*** Information provided ***

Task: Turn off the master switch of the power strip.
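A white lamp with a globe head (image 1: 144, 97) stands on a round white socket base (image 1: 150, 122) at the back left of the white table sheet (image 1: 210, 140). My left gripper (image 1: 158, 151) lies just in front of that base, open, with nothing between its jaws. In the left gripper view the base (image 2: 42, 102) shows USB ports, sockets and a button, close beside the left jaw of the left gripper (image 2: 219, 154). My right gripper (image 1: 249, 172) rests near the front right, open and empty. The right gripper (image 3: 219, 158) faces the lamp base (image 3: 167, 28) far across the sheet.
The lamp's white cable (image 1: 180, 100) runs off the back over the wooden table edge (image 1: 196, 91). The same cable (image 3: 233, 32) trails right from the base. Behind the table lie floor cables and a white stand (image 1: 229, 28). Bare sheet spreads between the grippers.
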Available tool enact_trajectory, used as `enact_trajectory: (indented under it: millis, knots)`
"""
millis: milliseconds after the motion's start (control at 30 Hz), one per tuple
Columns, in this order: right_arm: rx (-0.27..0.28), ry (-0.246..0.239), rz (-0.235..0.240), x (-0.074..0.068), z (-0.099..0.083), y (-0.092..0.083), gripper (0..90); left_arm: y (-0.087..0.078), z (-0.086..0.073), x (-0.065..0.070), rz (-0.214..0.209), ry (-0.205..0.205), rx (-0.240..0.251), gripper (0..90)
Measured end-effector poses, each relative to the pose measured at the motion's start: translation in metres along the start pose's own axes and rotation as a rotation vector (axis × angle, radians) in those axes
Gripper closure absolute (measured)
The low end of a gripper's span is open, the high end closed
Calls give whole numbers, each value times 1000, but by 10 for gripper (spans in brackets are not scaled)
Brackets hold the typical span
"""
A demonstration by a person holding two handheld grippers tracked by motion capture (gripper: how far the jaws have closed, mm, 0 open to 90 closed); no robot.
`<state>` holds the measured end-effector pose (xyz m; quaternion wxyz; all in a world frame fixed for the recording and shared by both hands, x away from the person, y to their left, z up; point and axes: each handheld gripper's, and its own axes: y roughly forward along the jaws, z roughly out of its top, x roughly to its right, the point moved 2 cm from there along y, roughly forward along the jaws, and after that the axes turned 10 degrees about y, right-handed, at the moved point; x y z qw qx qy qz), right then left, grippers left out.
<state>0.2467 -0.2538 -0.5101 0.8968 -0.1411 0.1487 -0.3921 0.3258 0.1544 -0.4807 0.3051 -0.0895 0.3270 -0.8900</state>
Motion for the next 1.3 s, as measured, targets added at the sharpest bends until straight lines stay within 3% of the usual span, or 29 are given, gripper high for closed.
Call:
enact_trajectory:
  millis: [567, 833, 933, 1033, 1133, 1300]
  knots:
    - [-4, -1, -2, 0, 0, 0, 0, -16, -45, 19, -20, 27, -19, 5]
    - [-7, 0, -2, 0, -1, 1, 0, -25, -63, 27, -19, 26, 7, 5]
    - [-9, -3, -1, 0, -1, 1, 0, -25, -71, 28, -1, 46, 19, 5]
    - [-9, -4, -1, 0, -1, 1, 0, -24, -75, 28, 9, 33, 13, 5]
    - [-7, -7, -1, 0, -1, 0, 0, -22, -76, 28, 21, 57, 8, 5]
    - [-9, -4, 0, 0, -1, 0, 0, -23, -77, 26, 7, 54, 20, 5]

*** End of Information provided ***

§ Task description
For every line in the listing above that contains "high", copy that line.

§ Task output
The low end of a gripper's span is open, the high end closed
Motion for the next 1.3 s, as measured, targets added at the sharpest bends until straight lines stay within 3% of the usual span, or 29 are given, gripper high for closed.

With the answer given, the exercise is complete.